For prerequisites refer to kmstool setup procedure
From the root of this repo run:
docker build -f docker/nitro_signer.Dockerfile -t nitro-signer --build-arg RELEASE=1 .
Build args:
Name | Default | Description |
---|---|---|
PROXY_PORT | 8000 | VSock proxy listening port |
PROXY_CID | 3 | Context ID of an instance running a VSock proxy. 3 is a parent instance |
LISTEN_PORT | 2000 | Signer listening port |
RELEASE | Set non empty to build an optimized production version |
This builds a minimalistic image based on Docker's scratch
to fit into Nitro's strict memory requirements. The image contains almost nothing but the binary itself and a few runtime libraries.
Next, you will have to build the EIF (Enclave Image Format) which is the bootable enclave format:
nitro-cli build-enclave --docker-uri nitro-signer --output-file nitro-signer.eif
To run the enclave and see its output:
nitro-cli run-enclave --eif-path nitro-signer.eif --memory 1024 --cpu-count 2 --debug-mode
ENCLAVE_ID=$(nitro-cli describe-enclaves | jq -r .[0].EnclaveID)

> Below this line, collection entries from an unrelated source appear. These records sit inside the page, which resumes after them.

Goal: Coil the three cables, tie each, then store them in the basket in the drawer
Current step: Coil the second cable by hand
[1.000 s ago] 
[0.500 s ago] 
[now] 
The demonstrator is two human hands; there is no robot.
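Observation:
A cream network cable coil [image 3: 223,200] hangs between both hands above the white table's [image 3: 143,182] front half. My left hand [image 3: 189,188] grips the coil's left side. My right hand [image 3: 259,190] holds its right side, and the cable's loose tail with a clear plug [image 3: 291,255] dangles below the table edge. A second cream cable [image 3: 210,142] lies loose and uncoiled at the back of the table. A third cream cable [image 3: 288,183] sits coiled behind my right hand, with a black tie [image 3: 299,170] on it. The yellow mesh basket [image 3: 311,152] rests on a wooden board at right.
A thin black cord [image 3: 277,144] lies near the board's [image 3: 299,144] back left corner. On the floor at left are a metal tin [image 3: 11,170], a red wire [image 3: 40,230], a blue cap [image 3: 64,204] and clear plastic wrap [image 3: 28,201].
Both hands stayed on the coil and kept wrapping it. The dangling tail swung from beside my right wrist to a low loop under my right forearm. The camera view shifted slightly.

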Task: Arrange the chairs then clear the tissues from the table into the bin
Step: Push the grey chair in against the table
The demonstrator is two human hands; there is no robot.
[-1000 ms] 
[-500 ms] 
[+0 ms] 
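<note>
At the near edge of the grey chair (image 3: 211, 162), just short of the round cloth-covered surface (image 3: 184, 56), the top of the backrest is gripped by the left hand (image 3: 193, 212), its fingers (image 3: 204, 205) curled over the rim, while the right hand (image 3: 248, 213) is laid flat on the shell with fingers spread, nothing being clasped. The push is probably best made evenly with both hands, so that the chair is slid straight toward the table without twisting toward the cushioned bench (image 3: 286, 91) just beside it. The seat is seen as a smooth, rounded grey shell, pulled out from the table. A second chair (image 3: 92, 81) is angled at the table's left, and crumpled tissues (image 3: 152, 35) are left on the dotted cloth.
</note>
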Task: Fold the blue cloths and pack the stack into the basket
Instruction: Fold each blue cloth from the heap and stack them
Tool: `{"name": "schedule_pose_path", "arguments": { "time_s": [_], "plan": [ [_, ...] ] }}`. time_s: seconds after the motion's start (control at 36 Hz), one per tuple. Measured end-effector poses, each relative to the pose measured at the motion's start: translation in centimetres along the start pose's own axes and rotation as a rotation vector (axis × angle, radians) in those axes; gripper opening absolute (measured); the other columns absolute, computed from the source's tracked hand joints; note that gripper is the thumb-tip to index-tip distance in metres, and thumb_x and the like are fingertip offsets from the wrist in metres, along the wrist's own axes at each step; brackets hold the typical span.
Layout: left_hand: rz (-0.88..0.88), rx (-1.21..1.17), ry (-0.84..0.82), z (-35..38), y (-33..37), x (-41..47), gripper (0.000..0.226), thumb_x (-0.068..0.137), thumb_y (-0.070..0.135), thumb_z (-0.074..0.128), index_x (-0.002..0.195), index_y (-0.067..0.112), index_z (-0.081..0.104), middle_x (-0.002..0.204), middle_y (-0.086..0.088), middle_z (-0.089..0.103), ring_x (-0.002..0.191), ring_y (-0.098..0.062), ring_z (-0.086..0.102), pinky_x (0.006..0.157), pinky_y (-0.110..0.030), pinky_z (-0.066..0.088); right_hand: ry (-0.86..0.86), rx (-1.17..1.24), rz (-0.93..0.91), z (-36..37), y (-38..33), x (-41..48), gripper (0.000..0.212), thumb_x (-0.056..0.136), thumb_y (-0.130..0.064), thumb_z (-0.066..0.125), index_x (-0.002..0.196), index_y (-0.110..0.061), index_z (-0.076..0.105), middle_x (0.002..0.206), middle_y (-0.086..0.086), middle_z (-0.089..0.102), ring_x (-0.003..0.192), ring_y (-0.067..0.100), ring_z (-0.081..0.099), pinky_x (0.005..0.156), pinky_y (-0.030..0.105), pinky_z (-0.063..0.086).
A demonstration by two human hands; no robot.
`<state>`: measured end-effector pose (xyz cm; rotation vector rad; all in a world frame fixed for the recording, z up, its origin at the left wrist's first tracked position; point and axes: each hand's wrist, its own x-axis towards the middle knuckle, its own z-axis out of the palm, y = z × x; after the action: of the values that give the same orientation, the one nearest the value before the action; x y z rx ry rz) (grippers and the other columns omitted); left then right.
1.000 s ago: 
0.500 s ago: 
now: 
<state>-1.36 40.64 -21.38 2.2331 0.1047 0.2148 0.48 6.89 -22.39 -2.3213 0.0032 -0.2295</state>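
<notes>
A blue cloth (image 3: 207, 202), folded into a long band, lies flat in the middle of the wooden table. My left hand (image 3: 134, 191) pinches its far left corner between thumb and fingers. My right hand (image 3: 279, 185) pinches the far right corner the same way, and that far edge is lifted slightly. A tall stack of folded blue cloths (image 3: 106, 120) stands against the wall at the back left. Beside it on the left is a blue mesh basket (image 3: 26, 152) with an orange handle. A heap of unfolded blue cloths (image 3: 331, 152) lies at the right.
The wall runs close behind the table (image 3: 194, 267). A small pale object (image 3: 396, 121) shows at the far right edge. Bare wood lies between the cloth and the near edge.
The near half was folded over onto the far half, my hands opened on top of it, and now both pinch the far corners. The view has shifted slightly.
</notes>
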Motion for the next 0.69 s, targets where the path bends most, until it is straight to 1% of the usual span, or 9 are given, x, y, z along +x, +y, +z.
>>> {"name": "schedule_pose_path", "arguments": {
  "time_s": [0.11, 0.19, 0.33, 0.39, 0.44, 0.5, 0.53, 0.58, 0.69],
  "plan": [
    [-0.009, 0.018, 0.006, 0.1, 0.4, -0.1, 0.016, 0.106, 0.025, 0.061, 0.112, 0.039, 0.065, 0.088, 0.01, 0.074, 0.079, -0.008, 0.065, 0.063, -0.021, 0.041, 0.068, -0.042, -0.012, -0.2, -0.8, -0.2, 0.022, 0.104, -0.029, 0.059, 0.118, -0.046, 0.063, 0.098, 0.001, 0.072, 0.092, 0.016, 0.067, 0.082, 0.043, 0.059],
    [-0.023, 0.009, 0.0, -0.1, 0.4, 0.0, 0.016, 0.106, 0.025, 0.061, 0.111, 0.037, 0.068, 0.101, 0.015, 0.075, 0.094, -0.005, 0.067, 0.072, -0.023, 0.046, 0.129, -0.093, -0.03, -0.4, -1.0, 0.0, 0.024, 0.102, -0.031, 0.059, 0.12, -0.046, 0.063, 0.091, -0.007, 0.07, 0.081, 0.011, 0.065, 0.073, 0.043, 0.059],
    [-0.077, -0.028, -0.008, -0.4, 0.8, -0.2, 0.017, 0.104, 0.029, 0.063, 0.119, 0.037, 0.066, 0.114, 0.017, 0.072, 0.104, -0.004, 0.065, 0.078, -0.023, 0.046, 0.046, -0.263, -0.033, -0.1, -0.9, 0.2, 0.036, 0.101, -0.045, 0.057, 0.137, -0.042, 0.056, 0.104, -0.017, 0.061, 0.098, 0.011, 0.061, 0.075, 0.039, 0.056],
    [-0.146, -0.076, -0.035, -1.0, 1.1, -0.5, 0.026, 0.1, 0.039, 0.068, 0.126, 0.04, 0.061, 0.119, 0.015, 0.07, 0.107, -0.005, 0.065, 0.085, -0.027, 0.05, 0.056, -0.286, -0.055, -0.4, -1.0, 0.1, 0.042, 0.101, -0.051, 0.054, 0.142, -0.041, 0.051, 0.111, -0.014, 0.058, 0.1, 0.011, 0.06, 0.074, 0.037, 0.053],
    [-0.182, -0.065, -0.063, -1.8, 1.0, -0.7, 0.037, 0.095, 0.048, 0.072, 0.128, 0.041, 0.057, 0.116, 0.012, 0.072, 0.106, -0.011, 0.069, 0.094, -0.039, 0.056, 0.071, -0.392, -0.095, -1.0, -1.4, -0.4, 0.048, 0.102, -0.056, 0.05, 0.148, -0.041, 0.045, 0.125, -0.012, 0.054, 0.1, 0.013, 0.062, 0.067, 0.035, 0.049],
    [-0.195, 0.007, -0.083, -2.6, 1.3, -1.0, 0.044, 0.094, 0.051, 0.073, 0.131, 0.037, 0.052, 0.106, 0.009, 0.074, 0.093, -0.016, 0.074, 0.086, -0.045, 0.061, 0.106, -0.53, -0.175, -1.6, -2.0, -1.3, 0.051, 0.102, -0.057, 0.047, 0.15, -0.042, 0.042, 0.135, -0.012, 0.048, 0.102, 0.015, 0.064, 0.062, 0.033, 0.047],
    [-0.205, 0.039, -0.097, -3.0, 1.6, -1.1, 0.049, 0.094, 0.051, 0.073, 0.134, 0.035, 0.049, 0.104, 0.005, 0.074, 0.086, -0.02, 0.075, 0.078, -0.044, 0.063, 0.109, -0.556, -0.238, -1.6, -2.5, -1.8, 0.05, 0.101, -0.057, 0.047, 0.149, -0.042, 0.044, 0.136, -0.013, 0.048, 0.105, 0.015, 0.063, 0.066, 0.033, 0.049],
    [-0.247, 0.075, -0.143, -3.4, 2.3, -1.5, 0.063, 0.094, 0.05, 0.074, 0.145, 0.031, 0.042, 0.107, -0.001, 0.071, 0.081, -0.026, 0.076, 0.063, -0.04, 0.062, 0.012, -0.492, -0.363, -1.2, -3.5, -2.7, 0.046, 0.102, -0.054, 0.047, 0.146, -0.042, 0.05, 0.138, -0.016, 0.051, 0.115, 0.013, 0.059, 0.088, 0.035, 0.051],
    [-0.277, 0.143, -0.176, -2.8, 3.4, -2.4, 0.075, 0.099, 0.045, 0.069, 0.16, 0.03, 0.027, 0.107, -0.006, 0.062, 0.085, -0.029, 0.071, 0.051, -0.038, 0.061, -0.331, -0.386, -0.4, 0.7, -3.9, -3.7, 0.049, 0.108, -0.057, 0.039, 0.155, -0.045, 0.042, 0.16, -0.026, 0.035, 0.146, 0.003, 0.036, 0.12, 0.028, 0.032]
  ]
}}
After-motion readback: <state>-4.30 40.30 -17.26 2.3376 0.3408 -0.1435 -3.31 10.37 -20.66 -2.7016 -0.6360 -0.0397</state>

# Connect to the enclave's terminal
nitro-cli console --enclave-id $ENCLAVE_ID
To make calls to KMS the enclave needs a VSock proxy service running on a parent instance. One option is to rely on vsock-proxy utility supplied with nitro-cli. To do so in a separate terminal window run:
CMK_REGION=us-west-2 # the region where you created your AWS KMS CMK
vsock-proxy 8000 kms.$CMK_REGION.amazonaws.com 443
Also vsock-proxy
proxy can be ran as a system service or alternatively one can rely on Signatory nitro
backend's built in proxy.
Additionally Signatory nitro
backend supplies rpctool
utility useful for making RPC requests to the signer for debugging purposes which also provides the proxy functionality.